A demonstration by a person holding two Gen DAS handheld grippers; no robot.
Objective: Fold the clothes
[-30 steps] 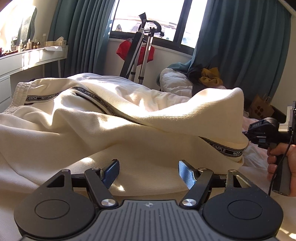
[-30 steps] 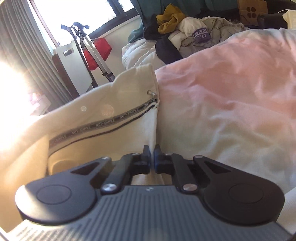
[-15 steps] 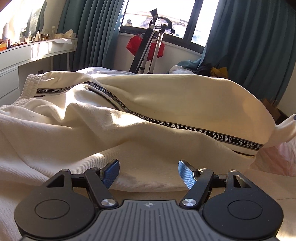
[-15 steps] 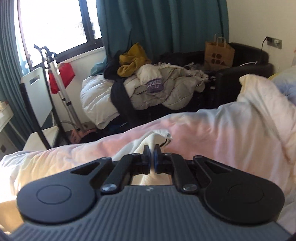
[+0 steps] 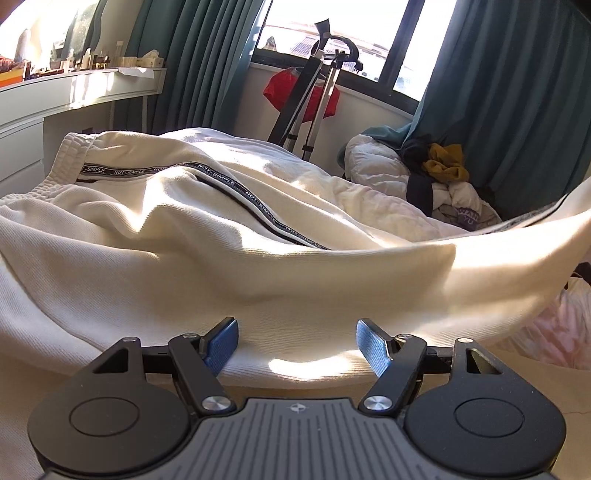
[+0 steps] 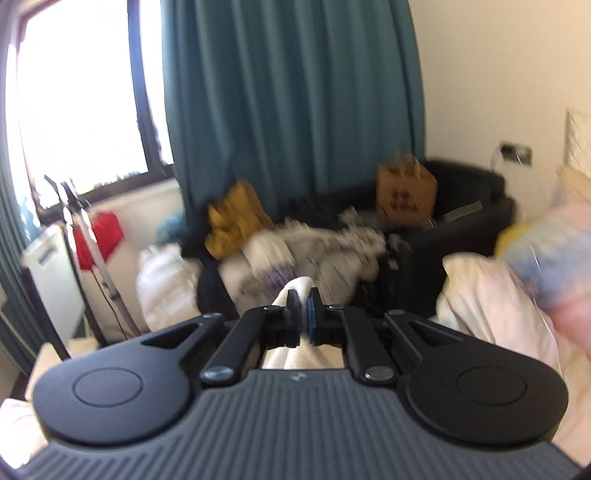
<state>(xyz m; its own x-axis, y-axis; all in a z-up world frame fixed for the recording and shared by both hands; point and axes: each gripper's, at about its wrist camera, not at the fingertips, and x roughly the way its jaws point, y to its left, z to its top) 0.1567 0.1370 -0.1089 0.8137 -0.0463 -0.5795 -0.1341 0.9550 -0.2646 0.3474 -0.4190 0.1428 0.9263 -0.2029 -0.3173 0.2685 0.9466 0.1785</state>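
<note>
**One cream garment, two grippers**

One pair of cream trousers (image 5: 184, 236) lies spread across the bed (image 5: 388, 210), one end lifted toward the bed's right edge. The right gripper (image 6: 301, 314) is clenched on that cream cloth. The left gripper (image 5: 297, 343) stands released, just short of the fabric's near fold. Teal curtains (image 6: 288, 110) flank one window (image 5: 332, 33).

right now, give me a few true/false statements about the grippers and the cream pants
1. The right gripper is clamped on cream fabric. True.
2. The left gripper grips the cream pants. False: its jaws stand open, and the pads press on nothing.
3. The black stripe on the pants carries printed lettering. True.
4. The curtains are red. False: they are teal.
5. A brown paper bag sits on the dark sofa. True.
</note>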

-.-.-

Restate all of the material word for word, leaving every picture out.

A demonstration by a person holding two Gen DAS handheld grippers; no robot.
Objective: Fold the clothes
[-30 steps] 
[-30 steps] 
[-15 steps] 
[-15 steps] 
[+0 steps] 
[+0 steps] 
<state>(xyz m; its own x-axis, y-axis; all in a z-up world frame fixed for the recording and shared by both hands; point and axes: each gripper's, at about its wrist camera, not at the fingertips, and x roughly the way its jaws point, y to its left, z to its top) 0.1567 0.1370 -0.1089 0.8137 -0.0463 -0.5795 -0.1341 0.9550 -0.2646 0.3474 -0.4190 0.1428 0.9263 -0.2029 -0.3173 0.2685 0.9466 0.1785</state>
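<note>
**One cream garment, two grippers**

One pair of cream trousers (image 5: 184, 236) lies spread across the bed (image 5: 388, 210), one end lifted toward the bed's right edge. The right gripper (image 6: 301, 314) is clenched on that cream cloth. The left gripper (image 5: 297, 343) stands released, just short of the fabric's near fold. Teal curtains (image 6: 288, 110) flank one window (image 5: 332, 33).

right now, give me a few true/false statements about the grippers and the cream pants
1. The right gripper is clamped on cream fabric. True.
2. The left gripper grips the cream pants. False: its jaws stand open, and the pads press on nothing.
3. The black stripe on the pants carries printed lettering. True.
4. The curtains are red. False: they are teal.
5. A brown paper bag sits on the dark sofa. True.
</note>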

Work on this exercise is now finished.